• _Required work_
Return every line from the one with "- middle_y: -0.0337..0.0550" through the one with "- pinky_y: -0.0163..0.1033", inclusive, exactly as it appears below.

-- Given data follows --

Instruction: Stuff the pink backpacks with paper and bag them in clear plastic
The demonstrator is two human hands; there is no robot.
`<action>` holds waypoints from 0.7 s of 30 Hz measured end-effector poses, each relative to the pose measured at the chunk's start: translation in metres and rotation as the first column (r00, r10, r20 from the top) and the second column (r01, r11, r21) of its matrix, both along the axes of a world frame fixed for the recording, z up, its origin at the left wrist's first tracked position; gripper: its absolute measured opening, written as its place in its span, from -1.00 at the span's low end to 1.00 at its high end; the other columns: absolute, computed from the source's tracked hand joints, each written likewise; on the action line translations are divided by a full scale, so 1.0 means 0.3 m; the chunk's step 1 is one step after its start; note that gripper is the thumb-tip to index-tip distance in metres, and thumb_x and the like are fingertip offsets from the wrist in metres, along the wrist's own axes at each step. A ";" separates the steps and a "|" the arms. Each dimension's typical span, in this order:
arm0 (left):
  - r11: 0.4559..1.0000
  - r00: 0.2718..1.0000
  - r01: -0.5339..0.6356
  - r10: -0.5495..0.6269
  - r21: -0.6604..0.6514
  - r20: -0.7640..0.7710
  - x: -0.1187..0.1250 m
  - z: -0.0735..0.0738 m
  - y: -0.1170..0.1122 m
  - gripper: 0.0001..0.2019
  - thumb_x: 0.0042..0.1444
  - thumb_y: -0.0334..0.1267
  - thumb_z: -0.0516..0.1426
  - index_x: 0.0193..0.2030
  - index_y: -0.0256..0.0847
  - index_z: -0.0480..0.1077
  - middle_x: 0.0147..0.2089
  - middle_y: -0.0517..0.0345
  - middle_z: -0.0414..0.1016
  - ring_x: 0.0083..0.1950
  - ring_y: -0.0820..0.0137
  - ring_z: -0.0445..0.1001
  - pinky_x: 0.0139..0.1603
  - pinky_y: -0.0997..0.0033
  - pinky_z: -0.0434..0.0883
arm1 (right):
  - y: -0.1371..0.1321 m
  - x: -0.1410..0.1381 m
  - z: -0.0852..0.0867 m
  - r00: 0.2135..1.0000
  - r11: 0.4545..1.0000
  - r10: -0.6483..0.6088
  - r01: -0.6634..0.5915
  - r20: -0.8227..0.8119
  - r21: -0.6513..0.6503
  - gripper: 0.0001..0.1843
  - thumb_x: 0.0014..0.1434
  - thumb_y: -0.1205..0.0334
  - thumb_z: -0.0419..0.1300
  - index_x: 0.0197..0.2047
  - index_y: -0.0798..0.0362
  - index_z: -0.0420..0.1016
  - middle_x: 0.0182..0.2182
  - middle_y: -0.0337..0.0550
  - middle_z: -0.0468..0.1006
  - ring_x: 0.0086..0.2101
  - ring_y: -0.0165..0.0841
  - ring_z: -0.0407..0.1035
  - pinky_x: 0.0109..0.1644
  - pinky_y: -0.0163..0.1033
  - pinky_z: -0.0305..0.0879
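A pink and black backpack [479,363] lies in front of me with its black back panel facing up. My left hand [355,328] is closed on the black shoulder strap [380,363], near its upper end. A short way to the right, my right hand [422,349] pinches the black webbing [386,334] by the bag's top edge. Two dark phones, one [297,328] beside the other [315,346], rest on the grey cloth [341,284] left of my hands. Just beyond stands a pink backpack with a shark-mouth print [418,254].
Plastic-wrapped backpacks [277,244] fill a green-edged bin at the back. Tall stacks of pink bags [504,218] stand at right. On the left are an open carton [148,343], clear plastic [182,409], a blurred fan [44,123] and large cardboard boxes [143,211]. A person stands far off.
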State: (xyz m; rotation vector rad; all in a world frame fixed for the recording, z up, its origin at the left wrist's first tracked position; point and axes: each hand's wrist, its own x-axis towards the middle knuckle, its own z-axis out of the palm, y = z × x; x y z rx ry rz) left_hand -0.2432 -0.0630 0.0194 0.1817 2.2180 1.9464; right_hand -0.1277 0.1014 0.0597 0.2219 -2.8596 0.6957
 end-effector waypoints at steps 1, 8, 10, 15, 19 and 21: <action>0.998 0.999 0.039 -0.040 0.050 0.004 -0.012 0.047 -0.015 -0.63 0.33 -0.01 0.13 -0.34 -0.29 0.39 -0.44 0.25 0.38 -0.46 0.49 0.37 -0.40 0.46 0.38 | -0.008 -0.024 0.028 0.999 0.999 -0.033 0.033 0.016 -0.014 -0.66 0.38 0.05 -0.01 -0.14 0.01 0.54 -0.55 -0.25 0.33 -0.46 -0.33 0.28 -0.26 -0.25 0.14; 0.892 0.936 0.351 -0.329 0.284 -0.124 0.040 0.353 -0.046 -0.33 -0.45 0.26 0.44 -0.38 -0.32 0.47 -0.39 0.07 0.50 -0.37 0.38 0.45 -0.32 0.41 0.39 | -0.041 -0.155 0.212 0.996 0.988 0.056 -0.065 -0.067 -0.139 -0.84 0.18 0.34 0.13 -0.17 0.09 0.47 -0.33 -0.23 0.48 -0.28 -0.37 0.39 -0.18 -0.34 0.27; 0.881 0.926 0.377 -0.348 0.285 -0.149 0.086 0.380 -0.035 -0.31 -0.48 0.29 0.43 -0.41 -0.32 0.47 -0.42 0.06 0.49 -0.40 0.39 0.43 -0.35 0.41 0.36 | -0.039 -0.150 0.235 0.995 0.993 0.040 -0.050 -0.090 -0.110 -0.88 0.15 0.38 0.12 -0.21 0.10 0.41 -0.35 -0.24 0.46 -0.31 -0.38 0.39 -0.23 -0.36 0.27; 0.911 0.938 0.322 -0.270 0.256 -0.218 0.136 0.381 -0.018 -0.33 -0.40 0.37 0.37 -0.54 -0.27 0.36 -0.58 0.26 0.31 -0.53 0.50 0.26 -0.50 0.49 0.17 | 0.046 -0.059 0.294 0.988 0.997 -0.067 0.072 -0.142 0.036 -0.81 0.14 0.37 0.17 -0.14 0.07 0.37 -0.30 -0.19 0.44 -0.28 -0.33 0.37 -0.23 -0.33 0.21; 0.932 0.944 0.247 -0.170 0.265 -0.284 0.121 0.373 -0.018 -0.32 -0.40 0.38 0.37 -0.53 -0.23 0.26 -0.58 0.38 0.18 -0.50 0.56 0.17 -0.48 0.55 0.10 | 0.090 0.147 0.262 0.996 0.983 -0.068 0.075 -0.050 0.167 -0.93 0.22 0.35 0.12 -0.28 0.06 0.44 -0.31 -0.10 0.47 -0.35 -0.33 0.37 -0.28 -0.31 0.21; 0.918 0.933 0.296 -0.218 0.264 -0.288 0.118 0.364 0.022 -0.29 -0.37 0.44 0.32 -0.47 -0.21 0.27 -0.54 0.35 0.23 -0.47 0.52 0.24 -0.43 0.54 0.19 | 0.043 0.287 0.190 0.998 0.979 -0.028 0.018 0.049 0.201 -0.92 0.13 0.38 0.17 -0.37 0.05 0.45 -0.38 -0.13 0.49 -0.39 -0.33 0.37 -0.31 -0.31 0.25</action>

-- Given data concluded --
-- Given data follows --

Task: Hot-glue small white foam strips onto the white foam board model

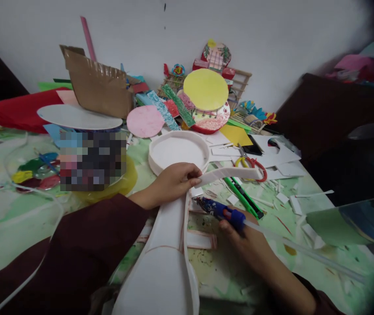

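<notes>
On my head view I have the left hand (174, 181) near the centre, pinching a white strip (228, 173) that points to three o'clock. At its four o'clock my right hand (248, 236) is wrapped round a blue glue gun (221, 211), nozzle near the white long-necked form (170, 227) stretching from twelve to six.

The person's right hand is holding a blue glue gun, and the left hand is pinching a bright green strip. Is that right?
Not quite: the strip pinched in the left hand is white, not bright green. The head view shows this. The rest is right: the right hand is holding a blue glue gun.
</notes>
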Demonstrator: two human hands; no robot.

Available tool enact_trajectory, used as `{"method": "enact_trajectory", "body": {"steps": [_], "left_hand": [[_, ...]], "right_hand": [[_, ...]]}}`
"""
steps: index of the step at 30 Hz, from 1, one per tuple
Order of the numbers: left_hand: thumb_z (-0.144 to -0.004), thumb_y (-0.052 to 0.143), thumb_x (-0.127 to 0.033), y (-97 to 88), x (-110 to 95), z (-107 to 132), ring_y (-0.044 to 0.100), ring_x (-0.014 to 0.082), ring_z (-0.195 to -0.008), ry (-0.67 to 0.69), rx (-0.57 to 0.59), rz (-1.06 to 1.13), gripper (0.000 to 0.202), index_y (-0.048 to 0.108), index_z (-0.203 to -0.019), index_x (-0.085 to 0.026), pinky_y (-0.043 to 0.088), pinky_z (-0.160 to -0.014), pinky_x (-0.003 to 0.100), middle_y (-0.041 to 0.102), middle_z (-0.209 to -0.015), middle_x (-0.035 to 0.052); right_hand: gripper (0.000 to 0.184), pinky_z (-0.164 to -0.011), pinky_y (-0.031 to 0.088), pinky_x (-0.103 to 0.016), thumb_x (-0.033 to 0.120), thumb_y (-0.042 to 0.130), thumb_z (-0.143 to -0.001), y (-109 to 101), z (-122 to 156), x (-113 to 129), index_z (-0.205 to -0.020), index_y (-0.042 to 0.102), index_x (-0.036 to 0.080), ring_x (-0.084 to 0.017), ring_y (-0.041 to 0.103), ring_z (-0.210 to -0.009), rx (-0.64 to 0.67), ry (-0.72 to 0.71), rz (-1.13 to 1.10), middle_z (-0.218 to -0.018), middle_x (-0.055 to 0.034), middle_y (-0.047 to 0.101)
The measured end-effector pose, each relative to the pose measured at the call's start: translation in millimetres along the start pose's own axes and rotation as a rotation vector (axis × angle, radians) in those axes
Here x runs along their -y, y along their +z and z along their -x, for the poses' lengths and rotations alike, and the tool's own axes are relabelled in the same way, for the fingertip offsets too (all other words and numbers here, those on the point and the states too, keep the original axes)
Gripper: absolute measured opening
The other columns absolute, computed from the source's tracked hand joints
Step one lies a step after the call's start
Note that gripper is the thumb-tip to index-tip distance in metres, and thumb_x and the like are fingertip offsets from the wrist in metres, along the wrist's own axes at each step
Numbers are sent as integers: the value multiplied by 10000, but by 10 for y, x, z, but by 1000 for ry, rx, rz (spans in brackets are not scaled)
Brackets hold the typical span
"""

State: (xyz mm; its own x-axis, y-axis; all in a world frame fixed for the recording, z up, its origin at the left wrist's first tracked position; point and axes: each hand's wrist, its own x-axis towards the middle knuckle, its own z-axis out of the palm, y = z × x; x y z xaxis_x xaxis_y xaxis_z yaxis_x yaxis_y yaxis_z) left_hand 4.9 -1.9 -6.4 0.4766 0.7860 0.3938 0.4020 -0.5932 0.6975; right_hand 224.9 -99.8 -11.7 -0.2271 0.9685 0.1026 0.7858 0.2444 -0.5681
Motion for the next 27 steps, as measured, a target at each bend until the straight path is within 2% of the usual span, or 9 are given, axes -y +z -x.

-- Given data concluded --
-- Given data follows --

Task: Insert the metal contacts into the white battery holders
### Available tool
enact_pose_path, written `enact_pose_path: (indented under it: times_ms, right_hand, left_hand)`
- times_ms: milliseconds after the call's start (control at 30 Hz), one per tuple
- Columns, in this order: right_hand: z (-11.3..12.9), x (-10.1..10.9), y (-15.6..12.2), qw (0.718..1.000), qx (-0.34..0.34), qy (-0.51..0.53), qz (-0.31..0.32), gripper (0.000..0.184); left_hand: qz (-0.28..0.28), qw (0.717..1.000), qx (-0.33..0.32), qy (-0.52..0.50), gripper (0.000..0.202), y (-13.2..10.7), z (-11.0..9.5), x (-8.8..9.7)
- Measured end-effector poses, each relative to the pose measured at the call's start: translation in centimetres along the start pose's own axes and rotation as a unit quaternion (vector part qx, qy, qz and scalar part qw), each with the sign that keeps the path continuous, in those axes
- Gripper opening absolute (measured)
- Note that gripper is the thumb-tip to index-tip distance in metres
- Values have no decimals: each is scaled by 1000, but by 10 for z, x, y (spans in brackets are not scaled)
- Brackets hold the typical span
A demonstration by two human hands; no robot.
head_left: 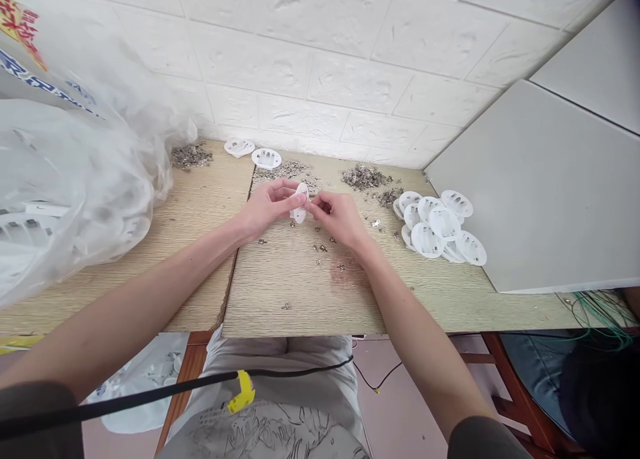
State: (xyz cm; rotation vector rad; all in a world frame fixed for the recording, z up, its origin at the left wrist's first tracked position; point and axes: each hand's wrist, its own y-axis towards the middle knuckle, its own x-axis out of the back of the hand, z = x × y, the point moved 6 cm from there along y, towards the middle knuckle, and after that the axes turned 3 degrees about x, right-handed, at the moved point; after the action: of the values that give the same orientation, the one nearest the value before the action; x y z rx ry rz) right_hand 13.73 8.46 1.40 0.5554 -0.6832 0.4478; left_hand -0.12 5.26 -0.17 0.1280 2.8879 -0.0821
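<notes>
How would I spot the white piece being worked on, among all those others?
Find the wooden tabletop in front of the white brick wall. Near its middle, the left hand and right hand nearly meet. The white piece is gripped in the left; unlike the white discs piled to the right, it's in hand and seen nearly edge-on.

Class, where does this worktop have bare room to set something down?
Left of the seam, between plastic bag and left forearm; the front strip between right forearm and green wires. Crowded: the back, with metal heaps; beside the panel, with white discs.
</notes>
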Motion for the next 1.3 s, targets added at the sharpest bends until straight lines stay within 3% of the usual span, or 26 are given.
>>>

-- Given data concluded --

• _Written response_
  - middle_y: -0.0337..0.0550
  - middle_z: -0.0468..0.1006
  - ring_x: 0.0086..0.2101
  - ring_y: -0.0165..0.0841
  - ring_z: -0.0407..0.1035
  - pinky_x: 0.0109..0.1644
  - pinky_y: -0.0163..0.1033

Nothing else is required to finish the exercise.